Determine kinetics for selected individual HLMs (eg. 3 fast, 3 slow) to determine variability between
individuals and compare to recombinant enzyme values.
Screen recombinant UGTs for activity (in duplicate at 100 uL incubation volume)
a. Substrate concentration - HLM Km and 10x Km
b. UDPGA = 5 mM; MgCl2 = 5mM.
c. Protein - 0.5 mg / mL (less if nonspecific protein effect found)
d. Time - up to 6 hours for screen - reduce for final data.

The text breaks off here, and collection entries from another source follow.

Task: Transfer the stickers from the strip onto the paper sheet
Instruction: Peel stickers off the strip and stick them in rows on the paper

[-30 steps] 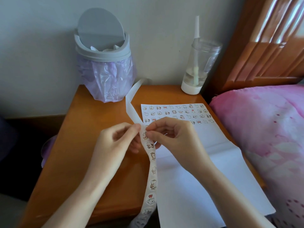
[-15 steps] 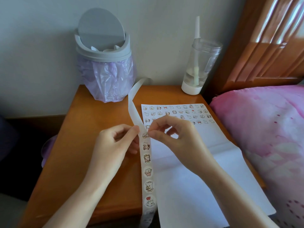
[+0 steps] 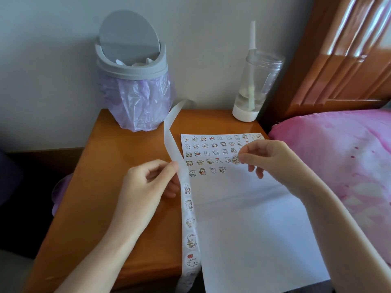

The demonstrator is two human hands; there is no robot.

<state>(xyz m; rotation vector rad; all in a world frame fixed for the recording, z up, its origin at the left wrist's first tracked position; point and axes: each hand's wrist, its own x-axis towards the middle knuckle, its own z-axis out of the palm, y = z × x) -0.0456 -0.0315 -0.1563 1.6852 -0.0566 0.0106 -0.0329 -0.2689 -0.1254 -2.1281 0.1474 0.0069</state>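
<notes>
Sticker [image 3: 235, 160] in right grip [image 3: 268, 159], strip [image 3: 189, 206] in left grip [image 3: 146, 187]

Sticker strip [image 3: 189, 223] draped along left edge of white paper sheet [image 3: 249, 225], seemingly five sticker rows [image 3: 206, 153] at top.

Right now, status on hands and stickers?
Left hand pinches white sticker strip. Right hand pinches round cartoon sticker at white paper sheet. Nothing in the way.

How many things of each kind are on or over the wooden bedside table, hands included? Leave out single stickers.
Lidded bin: 1
Drinking bottle: 1
Paper sheet: 1
Sticker strip: 1
Hands: 2 (left hand grips the strip, right hand pinches a sticker)
Total: 6
</notes>
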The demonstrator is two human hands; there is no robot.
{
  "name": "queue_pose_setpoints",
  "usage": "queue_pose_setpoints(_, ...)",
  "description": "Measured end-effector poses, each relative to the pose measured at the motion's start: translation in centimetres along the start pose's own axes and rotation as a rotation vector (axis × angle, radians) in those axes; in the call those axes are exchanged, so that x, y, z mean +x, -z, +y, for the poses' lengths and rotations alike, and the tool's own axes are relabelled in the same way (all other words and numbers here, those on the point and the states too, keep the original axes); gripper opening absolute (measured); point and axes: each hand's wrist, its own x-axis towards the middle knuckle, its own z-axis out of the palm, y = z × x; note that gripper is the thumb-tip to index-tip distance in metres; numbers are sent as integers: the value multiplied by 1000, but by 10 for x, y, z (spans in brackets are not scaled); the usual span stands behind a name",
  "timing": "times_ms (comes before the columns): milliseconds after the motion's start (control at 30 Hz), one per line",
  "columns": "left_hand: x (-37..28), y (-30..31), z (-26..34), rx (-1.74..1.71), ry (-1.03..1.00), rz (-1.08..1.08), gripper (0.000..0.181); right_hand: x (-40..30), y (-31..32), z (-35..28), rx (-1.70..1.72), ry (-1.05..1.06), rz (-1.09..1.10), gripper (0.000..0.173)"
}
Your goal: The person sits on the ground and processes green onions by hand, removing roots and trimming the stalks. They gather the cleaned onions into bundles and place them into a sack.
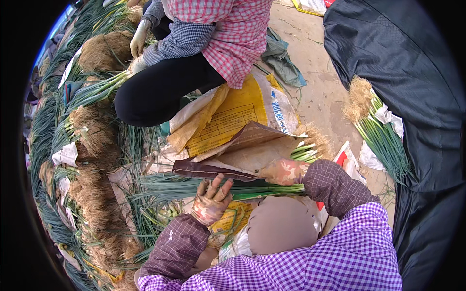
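In front of me lies a bunch of green onions (251, 189), its roots to the right and its long green leaves to the left. My left hand (213, 200), in a worn, dirty patterned glove, is raised just over the leaves with its fingers apart and nothing in it. My right hand (285, 171), gloved too, reaches to the edge of a brown-lined woven sack (255, 145) beside the white stalks; its fingers are partly hidden, so its grip is unclear. The sack's flap stands up behind the bunch and covers part of it.
Across from me a person (233, 32) crouches, gloved hands on another bunch. Rows of rooted green onions (87, 203) line the left. A yellow printed sack (233, 116) lies beyond the brown one. At right, a tied bunch (382, 131) rests by a black sheet (400, 72).
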Motion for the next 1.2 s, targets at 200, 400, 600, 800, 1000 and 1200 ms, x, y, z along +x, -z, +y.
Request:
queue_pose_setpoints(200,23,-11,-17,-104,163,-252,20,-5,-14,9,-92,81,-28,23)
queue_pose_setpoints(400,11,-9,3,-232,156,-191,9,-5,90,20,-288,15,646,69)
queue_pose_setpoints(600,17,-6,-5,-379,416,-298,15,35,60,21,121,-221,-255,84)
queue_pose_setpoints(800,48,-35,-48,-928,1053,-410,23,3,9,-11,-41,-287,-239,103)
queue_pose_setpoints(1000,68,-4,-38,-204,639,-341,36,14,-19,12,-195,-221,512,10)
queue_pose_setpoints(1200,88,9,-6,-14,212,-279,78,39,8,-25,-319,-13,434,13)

e. Alamethicin - same as for HLMs
Determine kinetics for most active isoforms and compare with HLMs.
Michael Court
Created June 2001; Updated November 2009
Generic protocol for UGT activity assay
1. Add 100 uL of UGT substrate (and inhibitor if assessing inhibition) dissolved in methanol to empty
“incubation tubes” (0.5 or 1.5 mL polypropylene microcentrifuge) and dry down in a vacuum oven (set at
25-45°C depending on heat stability; can also do in speed vac).
2. Prepare “UDPGA cofactor solution” on ice in a microcentrifuge tube. For each 100 uL incubation volume
add:
a) 0.645 mg UDPGA powder (5 mM final).
b) 10 uL 50 mM magnesium chloride in water solution (5 mM final).
c) 10 uL 50 mM saccharolactone in water solution (optional).
d) 25 uL 100 mM potassium phosphate in water buffer, pH 7.5.
e) Balance to 50 uL with water and vortex.
3. Place incubation tubes on ice and add 50 ug of UGT enzyme source (HLM protein or recombinant protein),
2.5 ug alamethicin (2.5 ug / uL methanol; 50 ug alamethicin / mg microsomal protein) and balance to a
volume of 50 uL with 50 mM potassium phosphate buffer, pH 7.5 (0.5 mg protein / mL final
concentration).
4. Preincubate tubes at 37° for 5 minutes.
5. Start reaction by adding 50 uL of UDPGA cofactor solution, mix by gently flicking the tube (do not vortex
rUGTs), cap tube, and incubate for up to 6 hours.
6. To aid in identification of the glucuronide metabolite peak also include 3 negative controls that: a) contain
no UDPGA; b) contain no substrate; and c) are not incubated, immediately treated with stop solution,
vortexed and centrifuged.
7. Stop reactions with 100 uL of ice cold acetonitrile with 5% acetic acid, vortex, and centrifuge at 14,000g
for 10 minutes.
8. Transfer 190 uL to glass HPLC vials, dry down in a vacuum oven and reconstitute with 95 uL of water.
9. Analyze 10 - 50 uL of the incubate by HPLC.